Snapshot scheduling and configuration#

LXD supports scheduled snapshots which can be created at most once every minute. There are three configuration options:

  • snapshots.schedule takes a shortened cron expression: <minute> <hour> <day-of-month> <month> <day-of-week>. If this is empty (default), no snapshots will be created.

  • snapshots.schedule.stopped controls whether to automatically snapshot stopped instances. It defaults to false.

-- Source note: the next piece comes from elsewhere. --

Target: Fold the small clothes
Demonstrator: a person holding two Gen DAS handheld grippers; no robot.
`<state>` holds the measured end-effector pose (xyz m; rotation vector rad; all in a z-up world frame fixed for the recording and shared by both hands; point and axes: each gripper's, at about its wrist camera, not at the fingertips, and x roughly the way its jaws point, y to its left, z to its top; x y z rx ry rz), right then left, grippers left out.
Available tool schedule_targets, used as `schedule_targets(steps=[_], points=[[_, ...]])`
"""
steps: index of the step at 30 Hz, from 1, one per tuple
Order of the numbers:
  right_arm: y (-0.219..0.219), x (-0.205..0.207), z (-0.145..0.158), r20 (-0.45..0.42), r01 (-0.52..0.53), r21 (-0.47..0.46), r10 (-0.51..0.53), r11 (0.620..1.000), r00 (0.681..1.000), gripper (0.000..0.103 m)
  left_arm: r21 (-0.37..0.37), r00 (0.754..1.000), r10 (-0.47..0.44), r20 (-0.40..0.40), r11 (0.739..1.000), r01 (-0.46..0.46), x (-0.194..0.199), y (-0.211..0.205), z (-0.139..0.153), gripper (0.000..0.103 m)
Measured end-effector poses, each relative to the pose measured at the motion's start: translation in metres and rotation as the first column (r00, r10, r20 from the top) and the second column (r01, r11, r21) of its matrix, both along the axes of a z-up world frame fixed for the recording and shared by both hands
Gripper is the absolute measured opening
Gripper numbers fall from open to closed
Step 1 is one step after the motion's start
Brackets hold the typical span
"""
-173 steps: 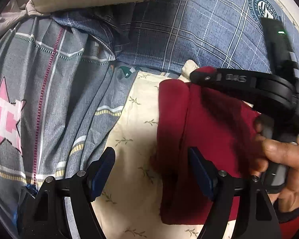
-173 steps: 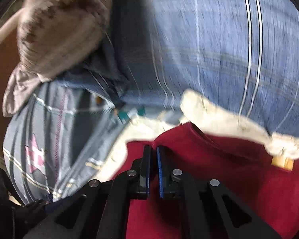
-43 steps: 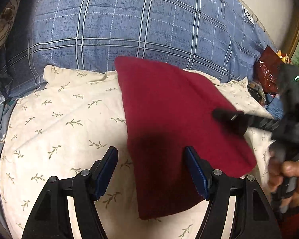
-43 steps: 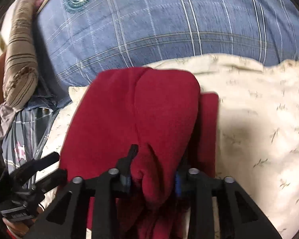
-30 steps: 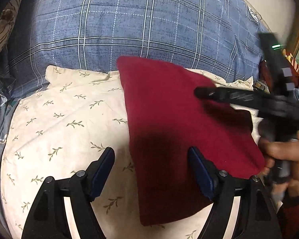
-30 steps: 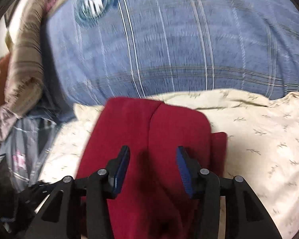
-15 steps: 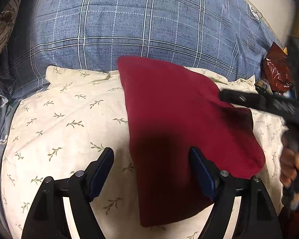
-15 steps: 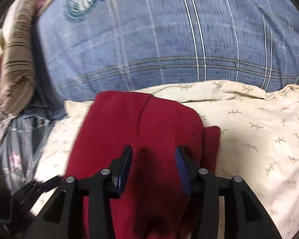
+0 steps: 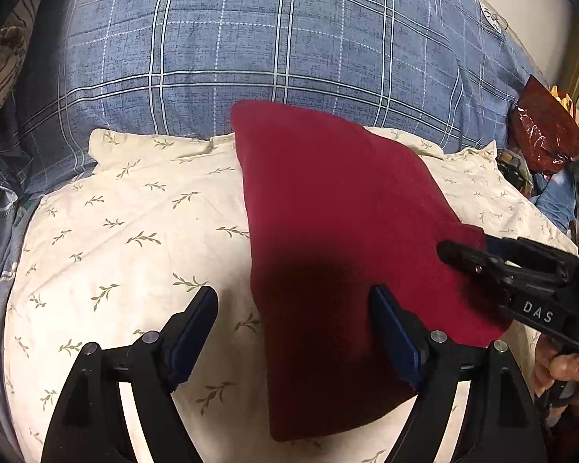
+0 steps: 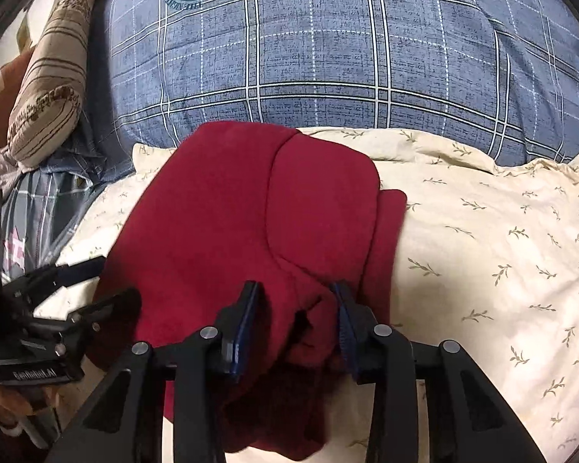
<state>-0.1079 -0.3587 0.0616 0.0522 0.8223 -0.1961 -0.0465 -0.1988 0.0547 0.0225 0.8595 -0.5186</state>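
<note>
A dark red garment point(image 9: 328, 212) lies folded on a cream leaf-print pillow point(image 9: 115, 231). My left gripper point(image 9: 293, 332) hangs open over its near left edge, one finger above the cloth, the other above the pillow. In the right wrist view the red garment point(image 10: 220, 223) shows a folded flap on top. My right gripper point(image 10: 293, 308) has its jaws closing on a bunched fold at the near edge, and the cloth fills the gap between the pads. The right gripper point(image 9: 463, 247) comes in from the right in the left wrist view. The left gripper point(image 10: 112, 281) shows at the left edge.
A big blue plaid pillow point(image 9: 251, 38) rises behind the cream one. A red foil bag point(image 9: 540, 131) and clutter lie at the far right. A brown striped cushion point(image 10: 54, 77) and grey patterned bedding point(image 10: 31, 208) lie to the left. A hand point(image 9: 567, 370) holds the right gripper.
My right gripper let the fold go, moved about above the garment, and has come down at its near right edge with the jaws narrowing around a fold. The left gripper has kept still.
</note>
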Motion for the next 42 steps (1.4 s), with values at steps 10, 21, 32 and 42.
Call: schedule_targets(steps=[10, 21, 32, 42], points=[[-0.013, -0.023, 0.029, 0.147, -0.026, 0.119, 0.008, 0.993, 0.989, 0.045, 0.017, 1.000, 0.002, 0.028, 1.000, -0.003, -0.003, 0.003, -0.001, 0.084], [-0.006, -0.006, 0.009, 0.053, -0.003, 0.003, 0.003, 1.000, 0.999, 0.050, 0.031, 0.995, 0.000, 0.100, 1.000, -0.003, -0.015, 0.007, 0.004, 0.084], [-0.007, -0.027, 0.036, 0.230, 0.005, 0.002, -0.005, 1.000, 0.973, 0.073, -0.027, 0.983, 0.092, 0.156, 0.996, -0.089, -0.013, 0.027, 0.015, 0.082], [-0.002, -0.025, 0.026, 0.199, 0.009, 0.024, -0.014, 1.000, 0.980, 0.074, -0.049, 0.967, 0.196, 0.162, 0.981, -0.190, -0.008, 0.047, 0.020, 0.083]])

  • snapshots.pattern takes a Pongo2 template string to format the snapshot name. To name snapshots with time stamps, the Pongo2 context variable creation_date can be used. Be aware that you should format the date (e.g. use {{ creation_date|date:"2006-01-02_15-04-05" }}) in your template string to avoid forbidden characters in the snapshot name. Another way to avoid name collisions is to use the placeholder %d. If a snapshot with the same name (excluding the placeholder) already exists, all existing snapshot names will be taken into account to find the highest number at the placeholders position. This number will be incremented by one for the new name. The starting number if no snapshot exists will be 0. The default behavior of snapshots.pattern is equivalent to a format string of snap%d.

Example of using Pongo2 syntax to format snapshot names with timestamps:

lxc config set INSTANCE snapshots.pattern "{{ creation_date|date:'2006-01-02_15-04-05' }}"

This results in snapshots named {date/time of creation} down to the precision of a second.